From the records below, copy out exactly the lines from the one containing "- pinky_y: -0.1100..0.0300" to the one containing "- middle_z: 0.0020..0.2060", both included. Add nothing else.

++++++

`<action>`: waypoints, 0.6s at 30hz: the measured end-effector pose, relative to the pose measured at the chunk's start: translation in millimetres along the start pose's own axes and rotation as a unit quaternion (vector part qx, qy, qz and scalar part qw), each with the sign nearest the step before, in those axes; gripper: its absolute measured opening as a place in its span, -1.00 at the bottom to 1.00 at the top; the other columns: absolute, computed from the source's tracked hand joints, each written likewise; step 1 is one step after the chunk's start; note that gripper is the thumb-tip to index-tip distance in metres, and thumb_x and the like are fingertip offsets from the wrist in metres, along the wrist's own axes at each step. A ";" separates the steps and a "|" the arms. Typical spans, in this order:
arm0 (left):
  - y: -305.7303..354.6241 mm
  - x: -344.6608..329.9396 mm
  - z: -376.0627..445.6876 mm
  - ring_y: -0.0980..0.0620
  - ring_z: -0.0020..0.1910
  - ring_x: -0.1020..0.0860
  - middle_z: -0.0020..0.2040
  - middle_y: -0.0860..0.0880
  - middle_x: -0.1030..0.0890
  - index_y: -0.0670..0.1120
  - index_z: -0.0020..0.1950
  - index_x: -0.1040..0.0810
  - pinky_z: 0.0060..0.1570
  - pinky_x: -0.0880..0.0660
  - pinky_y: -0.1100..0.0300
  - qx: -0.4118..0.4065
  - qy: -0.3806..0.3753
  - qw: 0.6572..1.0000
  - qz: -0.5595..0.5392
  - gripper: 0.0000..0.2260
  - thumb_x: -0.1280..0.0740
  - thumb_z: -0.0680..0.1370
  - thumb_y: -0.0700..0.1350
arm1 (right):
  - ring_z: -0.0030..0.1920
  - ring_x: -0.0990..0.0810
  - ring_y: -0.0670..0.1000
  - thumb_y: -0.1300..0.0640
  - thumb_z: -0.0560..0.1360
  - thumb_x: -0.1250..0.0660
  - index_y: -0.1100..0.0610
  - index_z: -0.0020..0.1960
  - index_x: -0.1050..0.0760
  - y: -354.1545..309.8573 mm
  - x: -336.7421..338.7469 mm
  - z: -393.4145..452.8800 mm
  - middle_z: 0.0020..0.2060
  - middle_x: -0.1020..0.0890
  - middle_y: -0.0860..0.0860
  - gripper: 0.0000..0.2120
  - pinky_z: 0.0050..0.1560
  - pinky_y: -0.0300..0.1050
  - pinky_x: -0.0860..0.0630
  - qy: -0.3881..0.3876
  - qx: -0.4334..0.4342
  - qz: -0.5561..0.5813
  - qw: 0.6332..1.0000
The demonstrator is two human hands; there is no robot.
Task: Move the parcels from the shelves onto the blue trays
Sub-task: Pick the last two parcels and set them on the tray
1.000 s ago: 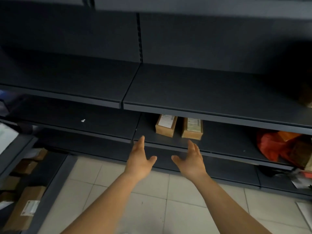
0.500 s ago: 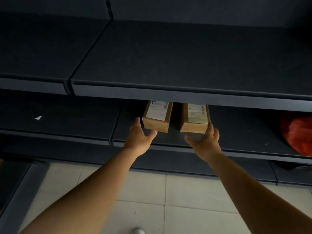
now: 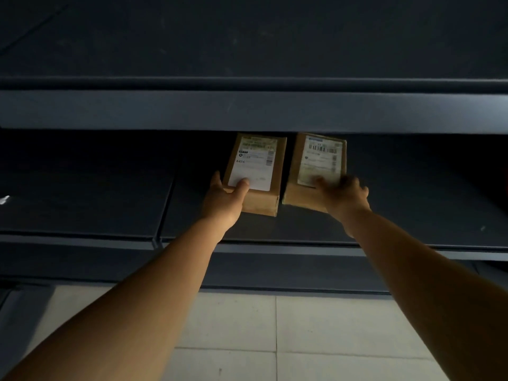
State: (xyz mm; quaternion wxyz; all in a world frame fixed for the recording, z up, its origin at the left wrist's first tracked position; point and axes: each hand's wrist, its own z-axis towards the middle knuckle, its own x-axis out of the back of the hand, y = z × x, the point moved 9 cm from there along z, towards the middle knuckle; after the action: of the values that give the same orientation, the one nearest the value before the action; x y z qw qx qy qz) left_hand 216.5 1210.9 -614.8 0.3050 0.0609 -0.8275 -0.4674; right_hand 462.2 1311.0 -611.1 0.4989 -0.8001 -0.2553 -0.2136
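Half a second ago both hands only reached toward the near ends of the two boxes; now each has taken hold. The left hand [image 3: 224, 200] grips the left cardboard parcel [image 3: 254, 174] at its near left corner, thumb pressed on the white shipping label [image 3: 254, 163], fingers along the side. The right hand [image 3: 345, 193], blurred, curls over the near end of the right cardboard parcel [image 3: 316, 171], fingers on its label [image 3: 320, 162]. Both parcels lie side by side, just apart, on the dark lower shelf [image 3: 275, 229], under the upper shelf's edge [image 3: 247, 111]. "A424" reads on the left label; the right shows a barcode, its text too small to read. Below the arms is pale tiled floor [image 3: 302, 339].
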 end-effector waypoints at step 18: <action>-53.8 67.7 -104.9 0.00 0.09 -0.50 0.12 0.03 -0.53 0.16 0.17 -0.41 0.03 -0.39 0.08 0.117 0.030 0.968 -0.219 -0.70 -0.38 0.47 0.07 | 0.10 -0.50 0.05 0.09 0.50 -0.32 -0.12 0.22 -0.31 -2.5 -34.6 -104.9 0.08 -0.54 -0.05 -0.65 0.15 0.11 -0.46 -0.166 -0.031 0.161 0.972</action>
State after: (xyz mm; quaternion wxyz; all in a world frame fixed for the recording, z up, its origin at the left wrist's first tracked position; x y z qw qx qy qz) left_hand 210.9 1077.6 -588.6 0.2108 0.2900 -0.8335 -0.4203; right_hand 424.6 1210.0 -586.9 0.4525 -0.8701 -0.1954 -0.0023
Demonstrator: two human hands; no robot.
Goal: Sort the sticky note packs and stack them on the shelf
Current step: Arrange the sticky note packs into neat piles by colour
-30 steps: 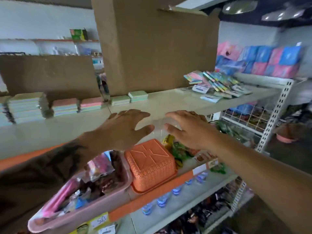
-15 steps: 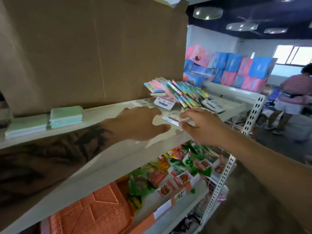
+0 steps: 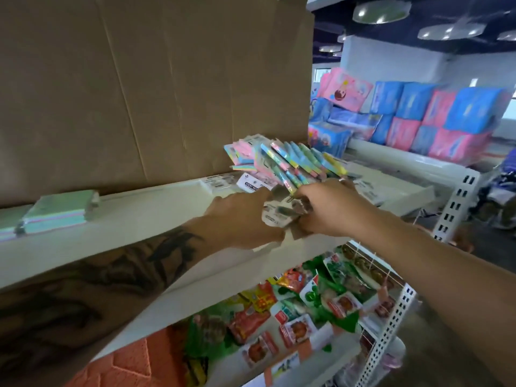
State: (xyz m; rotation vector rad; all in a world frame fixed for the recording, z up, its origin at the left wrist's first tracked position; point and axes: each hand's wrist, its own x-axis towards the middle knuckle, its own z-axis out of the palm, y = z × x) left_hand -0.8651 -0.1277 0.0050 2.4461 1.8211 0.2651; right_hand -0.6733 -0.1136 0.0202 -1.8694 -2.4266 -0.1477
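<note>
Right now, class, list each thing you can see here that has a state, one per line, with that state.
Left hand: fingers curled, gripping the clear-wrapped sticky note pack.
Right hand: gripping the same pack.
Fanned pastel sticky note packs: leaning in a loose row, unsorted.
Green-topped sticky note stack: lying flat on the white shelf.
Brown cardboard sheet: standing upright.

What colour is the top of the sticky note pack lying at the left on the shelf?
Pale green; the sticky note pack shows in the head view.

so there's a long off-white metal shelf point(image 3: 156, 213) cutting across mid-frame; a pastel green sticky note stack point(image 3: 60, 209) lies at far left, a leaning pile of pastel wrapped sticky note packs point(image 3: 290, 163) sits centre-right, and a tall brown cardboard sheet point(image 3: 145, 88) stands along the back
</note>
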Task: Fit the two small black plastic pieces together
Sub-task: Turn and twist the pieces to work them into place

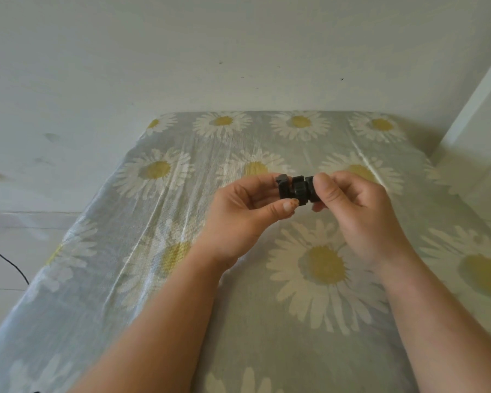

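Two bare forearms are reaching in from the near edge, lying over a table draped in a grey-green cloth printed with large white and yellow daisies, its plastic surface creasing in long shiny folds toward the left. Past the wrists, the left hand is curling inward with its thumb pointing right, and the right hand is facing it, fingers folded down and thumb on top. Both are raised above the cloth and meeting over the middle of the table. The left hand is pinching the left black piece between thumb below and fingers behind; the right hand is gripping the right black piece between thumb and fingertips, which are hiding much of it. The two small black plastic pieces are sitting pressed against each other end to end, forming one short ribbed block between the hands; whether they are fully seated I cannot tell, as the seam is dark and partly covered. Farther on, the daisy cloth is running to the far end of the table, which is butting up against a pale wall with a few small dark specks. At far left a thin black cable is trailing across the pale floor.
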A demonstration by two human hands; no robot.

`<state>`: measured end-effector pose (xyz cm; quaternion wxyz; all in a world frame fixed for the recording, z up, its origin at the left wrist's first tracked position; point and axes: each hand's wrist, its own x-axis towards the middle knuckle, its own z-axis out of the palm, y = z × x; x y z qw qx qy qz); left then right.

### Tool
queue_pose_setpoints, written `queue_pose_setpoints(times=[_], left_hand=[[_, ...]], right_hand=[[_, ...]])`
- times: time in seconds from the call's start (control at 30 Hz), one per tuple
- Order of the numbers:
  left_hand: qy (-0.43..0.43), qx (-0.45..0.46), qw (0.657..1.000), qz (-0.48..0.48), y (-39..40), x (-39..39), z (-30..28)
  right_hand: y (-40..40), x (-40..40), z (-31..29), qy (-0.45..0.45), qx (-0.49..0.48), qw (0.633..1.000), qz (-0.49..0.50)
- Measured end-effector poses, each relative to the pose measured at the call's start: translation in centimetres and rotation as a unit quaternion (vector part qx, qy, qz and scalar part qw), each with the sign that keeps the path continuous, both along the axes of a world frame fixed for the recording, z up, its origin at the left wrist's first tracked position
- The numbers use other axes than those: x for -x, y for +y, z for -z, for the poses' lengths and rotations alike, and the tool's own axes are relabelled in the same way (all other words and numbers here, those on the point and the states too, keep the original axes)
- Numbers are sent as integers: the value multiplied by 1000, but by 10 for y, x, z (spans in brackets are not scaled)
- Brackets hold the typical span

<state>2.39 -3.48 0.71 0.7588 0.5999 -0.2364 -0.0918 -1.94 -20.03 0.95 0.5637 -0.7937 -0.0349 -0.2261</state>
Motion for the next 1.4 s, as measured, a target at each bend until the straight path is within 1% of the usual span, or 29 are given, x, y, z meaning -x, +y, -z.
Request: queue_pose_setpoints(times=[0.1, 0.2, 0.3, 0.4, 0.5, 0.67, 0.9, 1.07, 1.4], left_hand=[[10, 5, 1000, 4, -1, 0, 1], [39, 17, 999, 13, 0, -3, 2], [83, 47, 995, 31, 2, -6, 3], [110, 76, 990, 47, 4, -8, 3], [122, 74, 988, 61, 4, -8, 3], [126, 69, 988, 62, 2, -8, 3], [109, 39, 993, 8, 1, -7, 4], [92, 23, 995, -10, 0, -5, 3], [1, -27, 998, -52, -1, 2, -1]], right_hand=[[-1, -1, 1, 17, 5, 1000, 16], [0, 0, 0, 19, 19, 999, 21], [1, -1, -2, -24, 14, 999, 17], [0, -2, -3, -59, 9, 998, -23], [1, -4, -2, -72, 29, 996, -34], [-1, -6, -2, -79, 27, 996, -20], [0, -6, -1, -70, 34, 997, -28], [-1, -3, -1, -45, 17, 999, -20], [-4, -3, 0, 7, -40, 999, -27]])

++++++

_REPLY_.
  - pinky_y: -0.1100..0.0300
  - qx: -0.4118..0.4065
  - qy: -0.3806..0.3753
  - qw: 0.6572..1.0000
  - qz: -0.5595..0.5392
  - gripper: 0.0000..0.2260
  - thumb_x: -0.1280..0.0740
  - thumb_z: -0.0680..0.1370
  - thumb_y: -0.0700..0.1350
arm1 (right):
  - ring_z: -0.0030..0.1920
  - ring_x: -0.0990..0.0810
  - ring_y: -0.0670..0.1000
  - thumb_y: -0.1300..0.0640
  - thumb_z: -0.0560..0.1360
  - thumb_x: -0.1250..0.0660
  - index_y: -0.1100..0.0610
  - index_z: -0.0020..0.1960
  - index_x: -0.1050..0.0760
  - y: -354.1545..309.8573 mm
  - x: -336.7421..338.7469 mm
  - z: -393.4145..452.8800 mm
  - middle_z: 0.0020..0.2060

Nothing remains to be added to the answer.